One of our local independent bookstore partners, Trident Booksellers & Cafe, has copies available for purchase online at https://www.tridentbookscafe.com/event/bpl-event-ted-reinstein-%E2%80%94-brooklyn. Use the code BPLSHIP for free media mail delivery!
About the book:
In April of 1945, exactly two years before Jackie Robinson broke the color barrier in major league baseball, liberal Boston City Councilman Izzy Muchnick persuaded the Red Sox to try out three Black players in return for a favorable vote to allow the team to play on Sundays. The Red Sox got the councilman’s much-needed vote, but the tryout was a sham; the three players would get no closer to the major leagues. It was a lost battle in a war that was ultimately won by Robinson in 1947. This book tells the story of the little-known heroes who fought segregation in baseball, from communist newspaper reporters to the Pullman car porters who saw to it that Black newspapers espousing integration in professional sports reached the homes of Black people throughout the country.

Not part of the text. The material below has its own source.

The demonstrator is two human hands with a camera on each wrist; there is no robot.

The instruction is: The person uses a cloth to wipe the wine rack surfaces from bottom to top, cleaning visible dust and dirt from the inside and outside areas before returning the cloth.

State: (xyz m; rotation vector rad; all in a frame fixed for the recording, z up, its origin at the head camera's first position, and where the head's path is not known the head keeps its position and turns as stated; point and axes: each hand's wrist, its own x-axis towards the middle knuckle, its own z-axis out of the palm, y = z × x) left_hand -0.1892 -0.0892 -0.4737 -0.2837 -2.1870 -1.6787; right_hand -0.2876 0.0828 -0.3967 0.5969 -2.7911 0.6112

It also reminds us that the first Black player in professional baseball was not Jackie Robinson but Moses Fleetwood Walker in 1884, and that for a time integrated teams were not that unusual. And then, as segregation throughout the country hardened, the exclusion of Black people in baseball quietly became the norm, and the battle for integration began anew.
About the author:
Ted Reinstein has been a reporter for “Chronicle,” WCVB-TV/Boston’s award-winning—and America’s longest-running, locally-produced—nightly news magazine since 1997. In addition, he has been a contributor for the station’s political roundtable show and sits on WCVB’s editorial board. He lives just west of Boston with his wife and two daughters. He is also the author of New England Notebook (Globe, 2013) and Wicked Pissed (Globe, 2016).